Lucy Fischer, freshman in animal sciences and industry, said it’s taken a lot of effort to get experience in her field. Fischer said she appreciates teachers who adapted to new rules and credits her job at Timber Creek Veterinary Hospital for giving her a chance to learn more.

“A lot of the [animal labs] have been over Zoom meetings, so we’ve seen someone do the work, but it isn’t quite as hands-on as we’d like it to be,” Fischer said. “I also think in some of the labs … teachers have made a huge effort to allow us to have direct interactions with animals, and I think different things like clubs and outside activities, like a job, help you get hands-on experience that isn’t as impacted by [COVID-19].”

Jonathon Oury, freshman in personal finance living in Wefald Hall, said he also noticed a lack of community in the dorms and said counteractive rules are the signs of a “split campus.”

“So now I’m in this middle ground where I’m trying to keep people safe, but I’m also trying to have a college experience, but I’m looked down on for having that college experience from a lot of people,” Oury said. “I thought college was going to be a lot more community, and community kind of got destroyed this year. In the Wefald dorms themselves, a lot of community is crushed because they didn’t want people from outside dorms coming in. We had a lot of strict RA rules, so it was a problem for meeting new people, especially since I’m an out-of-stater.”

Oury, a Wisconsin native, said he has seen what different universities did regarding COVID-19 restrictions and said he wishes K-State would take those techniques to maximize success on campus during the pandemic.

“Our campus didn’t require [mandated COVID-19 testing], which I’m sure saved money, but it also took away from a lot of college,” Oury said. “In Wisconsin, you have three tests a week, required, spit tests, just to walk on to campus. Here, you can choose. I have no problem with that, but it created a problem within itself, which was a bigger problem than anything I could have thought of.”

Silvestre-Castillo, a resident of Boyd Hall, said COVID-19 has only made it more difficult to meet people in the dorms. She comes from a culture that signifies family.

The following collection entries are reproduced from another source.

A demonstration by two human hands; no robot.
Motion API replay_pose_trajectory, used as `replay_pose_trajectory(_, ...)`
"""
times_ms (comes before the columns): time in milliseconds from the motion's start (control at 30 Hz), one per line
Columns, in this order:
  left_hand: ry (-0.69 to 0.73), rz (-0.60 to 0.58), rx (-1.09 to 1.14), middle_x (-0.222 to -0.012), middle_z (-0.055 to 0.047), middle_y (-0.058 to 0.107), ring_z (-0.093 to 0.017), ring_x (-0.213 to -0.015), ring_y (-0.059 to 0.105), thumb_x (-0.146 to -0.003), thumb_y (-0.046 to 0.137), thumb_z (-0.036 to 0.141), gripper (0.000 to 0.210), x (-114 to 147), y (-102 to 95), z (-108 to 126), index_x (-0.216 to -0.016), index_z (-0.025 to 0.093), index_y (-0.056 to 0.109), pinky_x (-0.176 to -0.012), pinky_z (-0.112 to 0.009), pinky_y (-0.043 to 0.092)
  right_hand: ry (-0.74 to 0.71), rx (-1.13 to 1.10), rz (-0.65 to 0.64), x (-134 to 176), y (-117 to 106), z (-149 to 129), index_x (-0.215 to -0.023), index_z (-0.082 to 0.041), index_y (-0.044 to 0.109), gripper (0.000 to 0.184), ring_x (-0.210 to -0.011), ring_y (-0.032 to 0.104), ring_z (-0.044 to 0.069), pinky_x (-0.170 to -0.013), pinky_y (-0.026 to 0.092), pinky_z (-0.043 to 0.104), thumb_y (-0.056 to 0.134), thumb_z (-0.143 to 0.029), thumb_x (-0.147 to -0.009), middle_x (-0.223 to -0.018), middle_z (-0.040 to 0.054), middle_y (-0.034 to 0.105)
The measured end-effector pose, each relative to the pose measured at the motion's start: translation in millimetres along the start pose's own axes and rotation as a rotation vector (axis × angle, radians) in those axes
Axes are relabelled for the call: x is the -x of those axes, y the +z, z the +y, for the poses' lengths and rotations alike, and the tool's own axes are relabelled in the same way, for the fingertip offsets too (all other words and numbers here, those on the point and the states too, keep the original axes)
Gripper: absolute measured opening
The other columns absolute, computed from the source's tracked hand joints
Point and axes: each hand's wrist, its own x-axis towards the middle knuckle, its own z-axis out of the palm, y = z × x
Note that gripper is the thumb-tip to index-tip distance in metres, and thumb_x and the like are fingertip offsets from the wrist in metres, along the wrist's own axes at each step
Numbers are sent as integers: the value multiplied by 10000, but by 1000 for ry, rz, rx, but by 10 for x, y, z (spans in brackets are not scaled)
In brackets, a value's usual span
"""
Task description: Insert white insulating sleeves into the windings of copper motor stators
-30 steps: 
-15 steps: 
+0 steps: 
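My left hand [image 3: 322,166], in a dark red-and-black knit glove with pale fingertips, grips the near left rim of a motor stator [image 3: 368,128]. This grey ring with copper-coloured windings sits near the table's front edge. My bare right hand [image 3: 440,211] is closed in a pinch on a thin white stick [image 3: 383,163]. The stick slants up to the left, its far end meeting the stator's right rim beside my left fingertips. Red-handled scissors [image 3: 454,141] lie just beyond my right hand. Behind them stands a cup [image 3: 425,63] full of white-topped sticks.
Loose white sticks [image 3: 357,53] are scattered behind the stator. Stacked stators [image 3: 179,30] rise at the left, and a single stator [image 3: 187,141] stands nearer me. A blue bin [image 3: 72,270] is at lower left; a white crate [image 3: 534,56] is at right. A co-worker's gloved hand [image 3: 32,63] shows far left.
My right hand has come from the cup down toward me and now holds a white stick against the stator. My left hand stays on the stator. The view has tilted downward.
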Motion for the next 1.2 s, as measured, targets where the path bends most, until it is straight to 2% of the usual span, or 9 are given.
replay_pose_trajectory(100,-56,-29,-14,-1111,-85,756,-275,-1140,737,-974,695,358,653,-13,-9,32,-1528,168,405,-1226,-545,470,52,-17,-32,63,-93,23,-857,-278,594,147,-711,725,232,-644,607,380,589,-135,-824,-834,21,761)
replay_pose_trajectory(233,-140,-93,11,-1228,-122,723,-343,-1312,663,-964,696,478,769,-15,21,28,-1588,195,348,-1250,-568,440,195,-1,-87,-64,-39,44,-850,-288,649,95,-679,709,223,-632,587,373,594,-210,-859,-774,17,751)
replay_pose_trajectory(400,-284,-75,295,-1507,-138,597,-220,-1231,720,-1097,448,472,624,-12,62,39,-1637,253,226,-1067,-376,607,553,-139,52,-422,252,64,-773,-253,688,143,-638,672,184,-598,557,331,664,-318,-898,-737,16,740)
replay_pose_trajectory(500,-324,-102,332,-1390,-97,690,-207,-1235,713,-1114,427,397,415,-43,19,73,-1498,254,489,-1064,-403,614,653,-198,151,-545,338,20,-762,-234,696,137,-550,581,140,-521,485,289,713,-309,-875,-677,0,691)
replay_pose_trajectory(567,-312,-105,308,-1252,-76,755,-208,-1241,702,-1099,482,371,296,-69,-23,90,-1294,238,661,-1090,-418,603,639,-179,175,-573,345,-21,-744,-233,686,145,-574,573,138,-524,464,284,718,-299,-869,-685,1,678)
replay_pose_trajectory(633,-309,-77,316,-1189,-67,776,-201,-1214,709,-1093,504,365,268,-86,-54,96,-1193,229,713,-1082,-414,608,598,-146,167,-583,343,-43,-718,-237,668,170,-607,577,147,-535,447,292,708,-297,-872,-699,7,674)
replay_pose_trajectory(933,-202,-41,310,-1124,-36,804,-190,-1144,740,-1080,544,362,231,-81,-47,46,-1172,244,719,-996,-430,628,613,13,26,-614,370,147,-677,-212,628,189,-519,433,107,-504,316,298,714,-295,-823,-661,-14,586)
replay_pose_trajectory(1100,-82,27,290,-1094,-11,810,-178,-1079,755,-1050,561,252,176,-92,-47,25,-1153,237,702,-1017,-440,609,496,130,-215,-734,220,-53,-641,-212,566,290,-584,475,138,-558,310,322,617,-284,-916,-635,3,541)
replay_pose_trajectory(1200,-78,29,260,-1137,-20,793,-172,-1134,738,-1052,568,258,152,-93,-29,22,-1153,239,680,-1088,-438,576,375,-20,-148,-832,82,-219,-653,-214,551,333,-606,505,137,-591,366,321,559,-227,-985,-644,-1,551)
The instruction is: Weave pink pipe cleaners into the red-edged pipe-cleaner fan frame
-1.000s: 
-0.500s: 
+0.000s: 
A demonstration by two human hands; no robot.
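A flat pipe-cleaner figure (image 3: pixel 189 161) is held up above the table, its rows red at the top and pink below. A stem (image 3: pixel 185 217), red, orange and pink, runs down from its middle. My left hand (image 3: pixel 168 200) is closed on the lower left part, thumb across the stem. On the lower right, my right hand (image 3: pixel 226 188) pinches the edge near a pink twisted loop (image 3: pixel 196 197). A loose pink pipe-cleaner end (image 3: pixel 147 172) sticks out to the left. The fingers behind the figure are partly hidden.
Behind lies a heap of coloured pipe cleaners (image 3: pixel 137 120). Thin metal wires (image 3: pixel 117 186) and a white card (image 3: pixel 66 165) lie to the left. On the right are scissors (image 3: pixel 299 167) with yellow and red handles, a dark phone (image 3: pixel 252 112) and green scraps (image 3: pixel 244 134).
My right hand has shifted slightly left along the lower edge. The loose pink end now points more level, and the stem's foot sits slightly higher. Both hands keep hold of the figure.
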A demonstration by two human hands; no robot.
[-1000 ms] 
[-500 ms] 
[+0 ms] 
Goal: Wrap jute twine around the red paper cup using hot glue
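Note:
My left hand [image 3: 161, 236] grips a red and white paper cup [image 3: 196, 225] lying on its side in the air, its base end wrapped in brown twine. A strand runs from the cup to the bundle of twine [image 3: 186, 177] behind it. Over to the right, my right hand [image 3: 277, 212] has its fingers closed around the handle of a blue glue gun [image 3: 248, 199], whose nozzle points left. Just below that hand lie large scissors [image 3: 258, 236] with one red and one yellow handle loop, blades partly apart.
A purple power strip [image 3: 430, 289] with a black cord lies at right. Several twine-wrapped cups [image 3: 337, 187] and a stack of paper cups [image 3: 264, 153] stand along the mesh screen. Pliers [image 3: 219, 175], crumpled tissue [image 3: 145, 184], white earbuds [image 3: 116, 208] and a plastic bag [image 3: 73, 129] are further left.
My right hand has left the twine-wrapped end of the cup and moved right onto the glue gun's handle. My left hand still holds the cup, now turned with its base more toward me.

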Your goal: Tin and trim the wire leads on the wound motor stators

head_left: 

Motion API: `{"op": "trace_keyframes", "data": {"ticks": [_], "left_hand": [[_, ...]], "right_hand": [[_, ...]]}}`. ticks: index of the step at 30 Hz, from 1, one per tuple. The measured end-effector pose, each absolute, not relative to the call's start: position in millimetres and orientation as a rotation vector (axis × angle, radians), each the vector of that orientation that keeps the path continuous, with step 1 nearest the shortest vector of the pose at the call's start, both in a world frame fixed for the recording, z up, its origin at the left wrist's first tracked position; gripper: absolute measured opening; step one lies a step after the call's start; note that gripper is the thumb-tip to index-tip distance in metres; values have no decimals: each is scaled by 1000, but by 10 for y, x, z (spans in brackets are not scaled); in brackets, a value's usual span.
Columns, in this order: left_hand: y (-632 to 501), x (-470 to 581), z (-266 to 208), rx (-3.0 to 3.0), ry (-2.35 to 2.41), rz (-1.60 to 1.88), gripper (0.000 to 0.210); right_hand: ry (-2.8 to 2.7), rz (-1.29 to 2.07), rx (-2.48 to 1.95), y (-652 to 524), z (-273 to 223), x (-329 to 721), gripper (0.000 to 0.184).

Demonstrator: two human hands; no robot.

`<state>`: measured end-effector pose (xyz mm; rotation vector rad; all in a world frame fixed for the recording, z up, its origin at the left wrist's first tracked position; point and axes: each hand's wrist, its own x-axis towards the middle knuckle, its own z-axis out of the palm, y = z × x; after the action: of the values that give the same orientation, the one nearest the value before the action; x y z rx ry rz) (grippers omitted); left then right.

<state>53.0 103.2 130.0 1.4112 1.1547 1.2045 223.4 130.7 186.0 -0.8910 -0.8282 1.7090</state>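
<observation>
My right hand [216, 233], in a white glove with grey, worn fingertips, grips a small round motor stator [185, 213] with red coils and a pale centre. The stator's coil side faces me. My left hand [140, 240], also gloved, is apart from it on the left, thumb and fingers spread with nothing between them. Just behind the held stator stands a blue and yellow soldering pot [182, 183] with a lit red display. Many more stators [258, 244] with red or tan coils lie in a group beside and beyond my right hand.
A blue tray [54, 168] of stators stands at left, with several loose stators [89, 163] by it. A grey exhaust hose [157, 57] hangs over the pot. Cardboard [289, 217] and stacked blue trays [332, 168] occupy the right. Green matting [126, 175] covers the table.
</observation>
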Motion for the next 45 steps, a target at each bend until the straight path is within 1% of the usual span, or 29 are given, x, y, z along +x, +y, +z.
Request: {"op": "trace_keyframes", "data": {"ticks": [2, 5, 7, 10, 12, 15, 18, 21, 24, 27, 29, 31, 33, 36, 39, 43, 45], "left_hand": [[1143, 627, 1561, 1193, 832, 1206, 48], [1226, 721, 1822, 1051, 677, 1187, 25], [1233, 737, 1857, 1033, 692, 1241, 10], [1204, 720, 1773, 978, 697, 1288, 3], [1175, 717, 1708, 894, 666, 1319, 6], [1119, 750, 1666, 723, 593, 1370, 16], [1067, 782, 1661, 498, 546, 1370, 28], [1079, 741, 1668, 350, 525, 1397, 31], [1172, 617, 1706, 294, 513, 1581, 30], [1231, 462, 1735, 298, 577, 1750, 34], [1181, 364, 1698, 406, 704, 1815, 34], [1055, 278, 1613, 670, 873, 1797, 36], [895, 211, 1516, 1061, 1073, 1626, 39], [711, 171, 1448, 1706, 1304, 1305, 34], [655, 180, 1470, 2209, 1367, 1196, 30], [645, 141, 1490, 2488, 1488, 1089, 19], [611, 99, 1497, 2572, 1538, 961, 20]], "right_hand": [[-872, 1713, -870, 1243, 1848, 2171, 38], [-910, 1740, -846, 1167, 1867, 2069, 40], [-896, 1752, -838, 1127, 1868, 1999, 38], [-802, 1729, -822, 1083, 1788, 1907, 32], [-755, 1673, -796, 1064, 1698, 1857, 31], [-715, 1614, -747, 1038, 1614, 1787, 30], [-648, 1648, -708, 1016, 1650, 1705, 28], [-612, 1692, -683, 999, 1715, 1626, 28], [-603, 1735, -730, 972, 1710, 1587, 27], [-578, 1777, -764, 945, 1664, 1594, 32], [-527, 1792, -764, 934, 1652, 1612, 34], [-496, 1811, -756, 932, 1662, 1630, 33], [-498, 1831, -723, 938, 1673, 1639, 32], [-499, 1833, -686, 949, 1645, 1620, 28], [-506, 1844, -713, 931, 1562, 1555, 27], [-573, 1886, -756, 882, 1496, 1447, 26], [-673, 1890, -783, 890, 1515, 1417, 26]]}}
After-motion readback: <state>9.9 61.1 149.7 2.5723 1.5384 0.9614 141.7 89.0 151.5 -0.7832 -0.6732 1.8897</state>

“My [Mexican] culture is like a very tight-knit community within our family members,” she said. “[Without COVID-19], I would have been able to meet people within my culture and I guess it would have felt more united and not so solitude here.”

Some freshmen are excited to see what “normal” college life looks like next fall.

“[I am looking forward to] seeing everybody on campus, and seeing full classrooms,” Carter Brown, freshman in landscape architecture, said. “It’s going to be fun.”